The differences in dates is understandable, but I don't understand why we cannot analyse the dump on a different system.
Hein van den Heuvel
Honored Contributor

Re: Access violation where VA = PC


You are using $ANAL/PROCESS_DUMP right?

Anyway, you indicate you have a problem unzipping. The zip file came via FTP probably. Was it transferred in bin mode? Are the attibutes reasonable?
If it failed to unzip correctly, then IMHo all bets are off for using the dump.

Still, you get a complained about version mismatch. What are the versions involved? Does ANAL/pROC dump work on a freshly produced dump on your local system?

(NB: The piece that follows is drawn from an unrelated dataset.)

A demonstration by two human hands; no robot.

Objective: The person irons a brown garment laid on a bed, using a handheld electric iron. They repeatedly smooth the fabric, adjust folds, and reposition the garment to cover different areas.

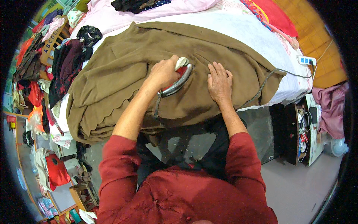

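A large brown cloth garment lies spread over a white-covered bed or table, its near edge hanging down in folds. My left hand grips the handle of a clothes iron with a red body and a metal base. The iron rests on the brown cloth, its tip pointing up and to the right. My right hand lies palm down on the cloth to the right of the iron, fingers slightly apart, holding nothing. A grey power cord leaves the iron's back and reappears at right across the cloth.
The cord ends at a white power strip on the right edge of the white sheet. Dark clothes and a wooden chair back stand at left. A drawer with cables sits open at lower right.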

You may have to analyze this on the target machine!

Regards,
Hein.
Brian Reiter
Valued Contributor

Re: Access violation where VA = PC

We had a similar problem caused by an old bit of code which issued a QIO with the IOSB declared locally to the procedure.

There was no attempt to check the IOSB later (just as well), the assumption was that the AST firing implied it all worked.

The crashing got worse after a minor change to improve throughput.


Sebastian Bazley
Regular Advisor

Re: Access violation where VA = PC

Sorry, my posting was ambiguous - we did not have any problem unzipping the DMP file; and ANAL/RMS on the DMP did not show any errors.

However, using ANAL/PROC on the extracted DMP file produces the errors as shown.

We've now sent a script to the customer to hopefully get at least some of the info from the dump. But obviously it would be easier if we could analyse the dump on our own system. [The customer is in a different time-zone]
Hoff
Honored Contributor

Re: Access violation where VA = PC

I might well next try to analyze the process dump directly on the system that generated it. That might be the most expedient approach.

(For quite some time, the process dump mechanism really only mostly worked directly on the node that generated the dump. That did get fixed, but I don't immediately recall the OpenVMS version where that got fixed. Even with the fix -- what amounted to an overhaul of the exception handling and the debugger bootstrap -- the nodes involved can still need to be fairly similar in the configuration. There are still ECOs for process dump for various OpenVMS releases.)

There is another and more subtle problem, too, in that a process that has badly corrupted its call stack is sometimes rather difficult to analyze.


Sebastian Bazley
Regular Advisor

Re: Access violation where VA = PC

Unfortunately the dump cannot be analysed even on the system where it was created.

Thanks again for all the useful suggestions and information.